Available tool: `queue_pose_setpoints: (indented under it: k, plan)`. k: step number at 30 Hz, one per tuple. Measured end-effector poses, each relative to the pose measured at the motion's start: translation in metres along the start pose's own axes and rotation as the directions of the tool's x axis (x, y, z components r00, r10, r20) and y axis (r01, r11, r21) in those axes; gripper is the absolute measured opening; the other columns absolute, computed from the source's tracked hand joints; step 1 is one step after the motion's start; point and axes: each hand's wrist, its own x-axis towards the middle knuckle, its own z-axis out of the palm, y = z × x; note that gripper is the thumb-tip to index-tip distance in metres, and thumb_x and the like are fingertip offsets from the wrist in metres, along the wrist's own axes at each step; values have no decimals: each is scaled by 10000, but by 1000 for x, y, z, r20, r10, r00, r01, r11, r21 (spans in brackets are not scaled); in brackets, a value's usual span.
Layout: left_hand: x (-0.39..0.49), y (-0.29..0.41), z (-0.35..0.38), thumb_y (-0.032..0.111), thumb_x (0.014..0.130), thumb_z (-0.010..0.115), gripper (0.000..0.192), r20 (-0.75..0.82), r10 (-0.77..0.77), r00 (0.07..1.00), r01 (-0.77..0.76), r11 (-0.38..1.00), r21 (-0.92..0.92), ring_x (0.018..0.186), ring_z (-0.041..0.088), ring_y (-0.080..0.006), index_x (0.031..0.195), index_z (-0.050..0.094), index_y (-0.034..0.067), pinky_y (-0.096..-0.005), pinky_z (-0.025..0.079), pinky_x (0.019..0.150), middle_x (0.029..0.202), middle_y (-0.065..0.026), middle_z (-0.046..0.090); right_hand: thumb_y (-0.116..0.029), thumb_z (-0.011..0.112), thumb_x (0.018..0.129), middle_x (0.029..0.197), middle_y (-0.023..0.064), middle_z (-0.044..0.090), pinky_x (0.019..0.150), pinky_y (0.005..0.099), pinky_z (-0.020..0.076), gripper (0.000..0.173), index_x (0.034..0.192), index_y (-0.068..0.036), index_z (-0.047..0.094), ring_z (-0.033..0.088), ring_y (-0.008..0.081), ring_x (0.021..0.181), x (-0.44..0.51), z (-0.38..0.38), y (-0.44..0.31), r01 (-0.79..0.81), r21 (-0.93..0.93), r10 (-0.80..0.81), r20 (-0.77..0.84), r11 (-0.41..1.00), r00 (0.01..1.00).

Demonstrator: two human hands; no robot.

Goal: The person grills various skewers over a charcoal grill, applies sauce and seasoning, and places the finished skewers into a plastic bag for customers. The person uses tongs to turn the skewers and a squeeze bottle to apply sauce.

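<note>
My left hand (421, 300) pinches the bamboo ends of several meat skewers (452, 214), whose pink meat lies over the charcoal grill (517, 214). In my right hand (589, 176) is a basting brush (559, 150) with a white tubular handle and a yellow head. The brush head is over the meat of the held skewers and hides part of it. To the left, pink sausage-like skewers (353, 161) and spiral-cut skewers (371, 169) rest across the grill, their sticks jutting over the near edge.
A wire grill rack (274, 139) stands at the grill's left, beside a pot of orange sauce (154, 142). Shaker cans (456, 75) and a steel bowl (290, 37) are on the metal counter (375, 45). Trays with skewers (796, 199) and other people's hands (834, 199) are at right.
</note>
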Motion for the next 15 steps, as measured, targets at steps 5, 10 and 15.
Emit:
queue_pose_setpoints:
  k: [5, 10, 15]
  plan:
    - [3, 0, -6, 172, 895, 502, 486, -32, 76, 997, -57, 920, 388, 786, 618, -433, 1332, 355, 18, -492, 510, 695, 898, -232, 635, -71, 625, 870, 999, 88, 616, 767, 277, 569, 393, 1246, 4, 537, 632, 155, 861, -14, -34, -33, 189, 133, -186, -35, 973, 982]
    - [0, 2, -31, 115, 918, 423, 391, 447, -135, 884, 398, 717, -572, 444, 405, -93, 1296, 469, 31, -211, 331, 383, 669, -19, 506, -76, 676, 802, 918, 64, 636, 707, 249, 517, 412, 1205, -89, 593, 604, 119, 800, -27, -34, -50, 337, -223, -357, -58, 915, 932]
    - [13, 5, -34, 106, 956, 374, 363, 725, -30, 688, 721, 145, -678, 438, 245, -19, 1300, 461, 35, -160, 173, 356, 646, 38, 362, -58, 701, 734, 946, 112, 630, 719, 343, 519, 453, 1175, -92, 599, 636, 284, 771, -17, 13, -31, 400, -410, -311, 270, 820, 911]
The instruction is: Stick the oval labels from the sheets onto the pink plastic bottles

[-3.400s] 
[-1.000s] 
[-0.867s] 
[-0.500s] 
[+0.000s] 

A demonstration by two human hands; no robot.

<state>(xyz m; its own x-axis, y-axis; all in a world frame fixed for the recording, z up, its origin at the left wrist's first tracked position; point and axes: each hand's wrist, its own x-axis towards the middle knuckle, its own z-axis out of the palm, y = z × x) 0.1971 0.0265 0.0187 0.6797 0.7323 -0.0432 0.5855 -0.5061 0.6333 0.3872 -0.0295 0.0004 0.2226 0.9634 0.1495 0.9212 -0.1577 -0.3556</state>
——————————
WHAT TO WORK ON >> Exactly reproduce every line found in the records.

SOLVED PROBLEM >>
Available tool: `queue_pose_setpoints: (indented under it: k, plan)`. k: step number at 30 Hz, one per tuple. Measured end-effector poses, each relative to the pose measured at the motion's start: translation in metres along the start pose's own axes and rotation as the directions of the tool's x axis (x, y, z components r00, r10, r20) and y axis (r01, r11, r21) in those axes; gripper is the absolute measured opening; the other columns absolute, computed from the source's tracked hand joints; step 1 is one step after the motion's start; point and axes: each hand's wrist, its own x-axis towards the middle knuckle, its own z-axis out of the palm, y = z × x; note that gripper is the thumb-tip to index-tip distance in metres, and thumb_x and the like are fingertip offsets from the wrist in metres, along the wrist's own axes at each step; values have no decimals: each is scaled by 10000, but by 1000 for x, y, z, r20, r10, r00, r01, r11, r21 (spans in brackets are not scaled); in brackets, a value's usual span.
Layout: left_hand: x (-0.39..0.49), y (-0.29..0.41), z (-0.35..0.38), thumb_y (-0.032..0.111), thumb_x (0.014..0.130), thumb_z (-0.010..0.115), gripper (0.000..0.192), r20 (-0.75..0.82), r10 (-0.77..0.77), r00 (0.07..1.00), r01 (-0.77..0.76), r11 (-0.38..1.00), r21 (-0.92..0.92), ring_x (0.018..0.186), ring_z (-0.041..0.088), ring_y (-0.080..0.006), index_x (0.031..0.195), index_z (-0.050..0.094), index_y (-0.034..0.067), pinky_y (-0.096..-0.005), pinky_z (-0.025..0.079), pinky_x (0.019..0.150), middle_x (0.029..0.202), middle_y (-0.065..0.026), middle_z (-0.046..0.090); right_hand: thumb_y (-0.116..0.029), thumb_z (-0.011..0.112), thumb_x (0.018..0.129), middle_x (0.029..0.197), middle_y (-0.023..0.064), middle_z (-0.044..0.090), pinky_x (0.019..0.150), pinky_y (0.005..0.099), pinky_z (-0.020..0.076), gripper (0.000..0.173), index_x (0.034..0.192), index_y (-0.068..0.036), index_z (-0.047..0.094), ring_z (-0.033..0.088), ring_y (-0.008..0.081), ring_x (0.021..0.181), x (-0.44..0.51), z (-0.38..0.38), y (-0.44..0.31), r01 (-0.79..0.81), r21 (-0.93..0.93), r10 (-0.80..0.81), r20 (-0.77..0.84), r11 (-0.41..1.00), r00 (0.01..1.00).

Demonstrator: two human hands; no robot.

Goal: The person grills various skewers over a charcoal grill, applies sauce and seasoning, and places the finished skewers into a plastic bag for customers. The person uses tongs to turn the skewers and a squeeze bottle to apply sauce.

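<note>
My left hand (421, 300) pinches the bamboo ends of several meat skewers (452, 214), whose pink meat lies over the charcoal grill (517, 214). In my right hand (589, 176) is a basting brush (559, 150) with a white tubular handle and a yellow head. The brush head is over the meat of the held skewers and hides part of it. To the left, pink sausage-like skewers (353, 161) and spiral-cut skewers (371, 169) rest across the grill, their sticks jutting over the near edge.
A wire grill rack (274, 139) stands at the grill's left, beside a pot of orange sauce (154, 142). Shaker cans (456, 75) and a steel bowl (290, 37) are on the metal counter (375, 45). Trays with skewers (796, 199) and other people's hands (834, 199) are at right.
</note>
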Motion for the next 15 steps, as measured, targets at steps 5, 10 and 15.
Emit:
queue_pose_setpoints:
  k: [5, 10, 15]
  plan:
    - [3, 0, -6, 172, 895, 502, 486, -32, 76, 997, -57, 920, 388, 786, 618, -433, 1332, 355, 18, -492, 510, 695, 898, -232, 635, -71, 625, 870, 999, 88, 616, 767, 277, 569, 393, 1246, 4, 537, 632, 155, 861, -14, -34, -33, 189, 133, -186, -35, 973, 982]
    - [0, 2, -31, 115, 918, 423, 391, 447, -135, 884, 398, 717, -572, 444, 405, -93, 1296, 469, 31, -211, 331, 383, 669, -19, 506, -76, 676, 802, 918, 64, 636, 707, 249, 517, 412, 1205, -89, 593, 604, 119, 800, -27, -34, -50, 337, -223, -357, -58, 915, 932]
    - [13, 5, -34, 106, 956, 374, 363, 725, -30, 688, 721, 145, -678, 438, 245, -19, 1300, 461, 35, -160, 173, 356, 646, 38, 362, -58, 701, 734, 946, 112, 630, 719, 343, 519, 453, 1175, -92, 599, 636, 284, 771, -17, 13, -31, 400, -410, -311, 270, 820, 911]
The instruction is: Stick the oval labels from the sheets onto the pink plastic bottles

[-3.400s] 
[-1.000s] 
[-0.867s] 
[-0.500s] 
[+0.000s] 

A demonstration by two human hands; no robot.

<state>(xyz m; its own x-axis, y-axis; all in a world frame fixed for the recording, z up, its origin at the left wrist's first tracked position; point and axes: each hand's wrist, its own x-axis towards the middle knuckle, its own z-axis out of the palm, y = z × x) 0.1971 0.0265 0.0187 0.6797 0.7323 -0.0432 0.5855 -0.5061 0.6333 0.3872 -0.0295 0.0004 0.2226 0.9634 0.1495 0.9212 -0.1577 -0.3556</state>

The exercise is done, with nothing more to add.